After 5 years I feel like I have finally " hit my stride" and have found what fits for our family. God is so faithful- this is truly a creative endeavor with Him, as He answers my questions, leads me in the right direction and provides for the things that we need. Sometimes it is as small a thing as going to the thrift store and finding a book for a quarter that fits right in with our unit study that week, or Him leading me to an awesome website with a lesson plan or an activity that will help me teach a topic. Teaching my children is the most difficult and most rewarding thing that I have ever done! So since I need to get back to planning, enough blogging for today! Happy Schooling!

Friday, January 23, 2009

Out of the Shallows

Luke 5

Studying this Scripture this morning God opened my eyes to some great truths-hope they challenge and bless you like they did me!

V3- Jesus asked Peter to use his boat to take him out a little into the water so that he could speak to the people. In that moment, Peter's "workplace" became a platform for the Word of God and was elevated from a simple fishing boat to a place where words of power were spoken. What about our workplaces? Will we let Jesus move our cubicle, work truck, classroom, home, from more that just a place to accomplish tasks and get a job done to a place where His Words transform lives and the Truth is spoken? I am saying "Yes, Lord! Get in my boat!"

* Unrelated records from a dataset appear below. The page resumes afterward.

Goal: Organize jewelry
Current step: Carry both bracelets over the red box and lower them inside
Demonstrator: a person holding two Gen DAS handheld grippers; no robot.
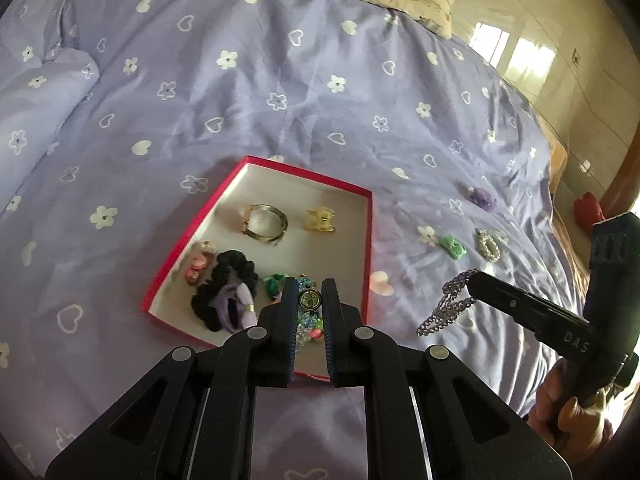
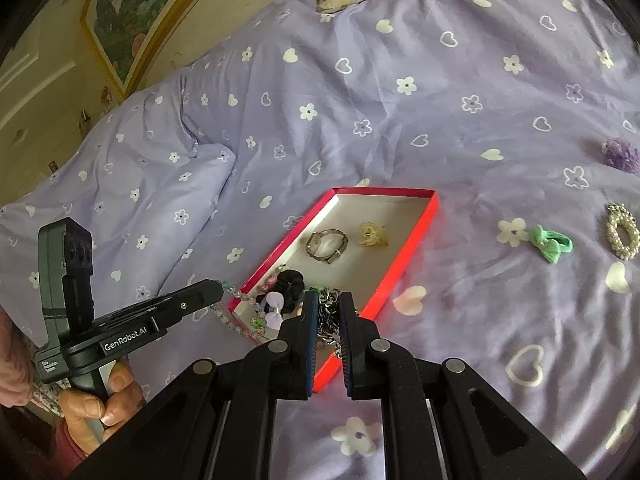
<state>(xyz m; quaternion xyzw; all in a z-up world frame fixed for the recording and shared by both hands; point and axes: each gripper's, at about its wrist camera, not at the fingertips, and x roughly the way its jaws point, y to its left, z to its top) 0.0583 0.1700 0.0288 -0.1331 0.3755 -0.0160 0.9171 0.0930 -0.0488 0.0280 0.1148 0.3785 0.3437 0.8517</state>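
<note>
Both tongs are clamped on jewelry: the left gripper [image 1: 308, 300] pinches a beaded bracelet [image 1: 309, 322], the right gripper [image 2: 329, 310] a silver chain [image 2: 328, 320]. Each piece hangs at the near end of the red box [image 2: 416, 240]; its long axis runs away to the far side. Only the right wrist view shows the beads trailing over the left wall.

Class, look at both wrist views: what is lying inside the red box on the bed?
Inside the red box: a metal bangle, a yellow claw clip, a black scrunchie, a lilac bow tie, pink and green pieces. The left gripper hides its near corner.
</note>
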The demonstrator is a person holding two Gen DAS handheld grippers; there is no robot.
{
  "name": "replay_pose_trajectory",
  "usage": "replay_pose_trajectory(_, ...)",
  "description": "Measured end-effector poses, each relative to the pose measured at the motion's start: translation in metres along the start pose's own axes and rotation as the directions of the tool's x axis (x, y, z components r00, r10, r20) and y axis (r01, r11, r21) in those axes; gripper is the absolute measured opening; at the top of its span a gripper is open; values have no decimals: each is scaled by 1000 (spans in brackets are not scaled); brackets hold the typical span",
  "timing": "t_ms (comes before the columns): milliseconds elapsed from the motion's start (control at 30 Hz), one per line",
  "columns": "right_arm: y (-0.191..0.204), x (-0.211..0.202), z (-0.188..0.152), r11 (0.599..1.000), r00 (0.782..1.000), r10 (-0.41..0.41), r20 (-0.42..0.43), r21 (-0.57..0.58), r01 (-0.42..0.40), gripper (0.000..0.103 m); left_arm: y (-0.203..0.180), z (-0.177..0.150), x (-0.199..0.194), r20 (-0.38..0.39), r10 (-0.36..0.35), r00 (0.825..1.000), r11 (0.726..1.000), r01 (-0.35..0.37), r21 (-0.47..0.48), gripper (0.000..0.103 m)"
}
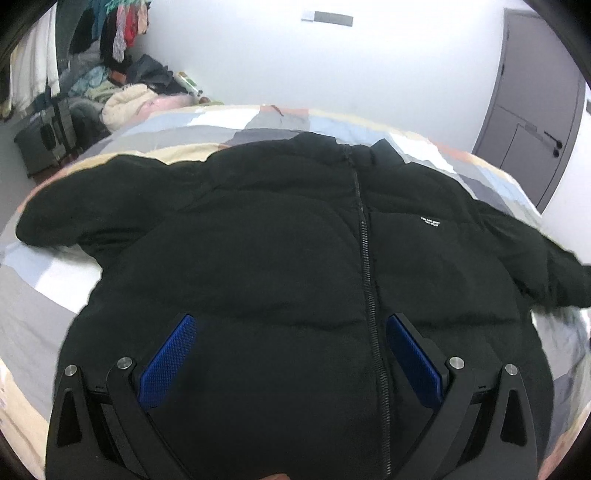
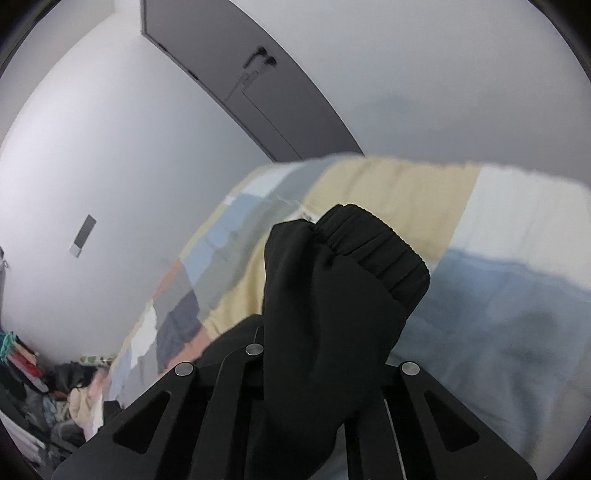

v4-5- Jesus asked Peter to go out deeper and cast out the nets for a "haul", as the AMP states it. That sounds almost Southern! Peter had his excuses (I am exhausted, I already tried that), but he obeyed and wow what a "haul", just as Jesus had said. Here is the spiritual truth: the Word was spoken in the shallows, but the supernatural event happened in the deep. We have to move out of knee-level faith to see the incredible happen, we have to be in over our heads. The crowd stood on the shore, but Peter experienced the impossible by heading out to the deep. As Stephen Curtis Chapman says, "I'm diving in!" Come with me...

Suspicious of Grace

Suspicious- "to suspect; a feeling or state of mind; to distrust; to believe to be bad or wrong"
This is how I spent so much of my life viewing grace: can I trust it? My feelings said that grace was too good to be true and did not fit in with my mindset that as long as I did what was right, followed all of the rules and made sure that everyone thought of me as a good little girl, then grace would come my way. But I found that what seemed right is not always right, the rules change, and what one person thinks makes me a good girl doesn't fit for everyone. In short, I could not make grace a part of my life, no matter how many checklists I completed! But Grace found me, and now I am living out the learning of what Grace looks like on a daily basis with 4 children, homeschooling, being a wife, a daughter, a friend, a worship pastor, cleaning toilets, doing laundry, cooking meals, wiping counters, potty training toddlers... on and on! So I am hoping to share with you this journey from "suspicion" to "trust", where sometimes I take several leaps forward, and sometimes I go several steps back, but always am held by His right hand. Blessings!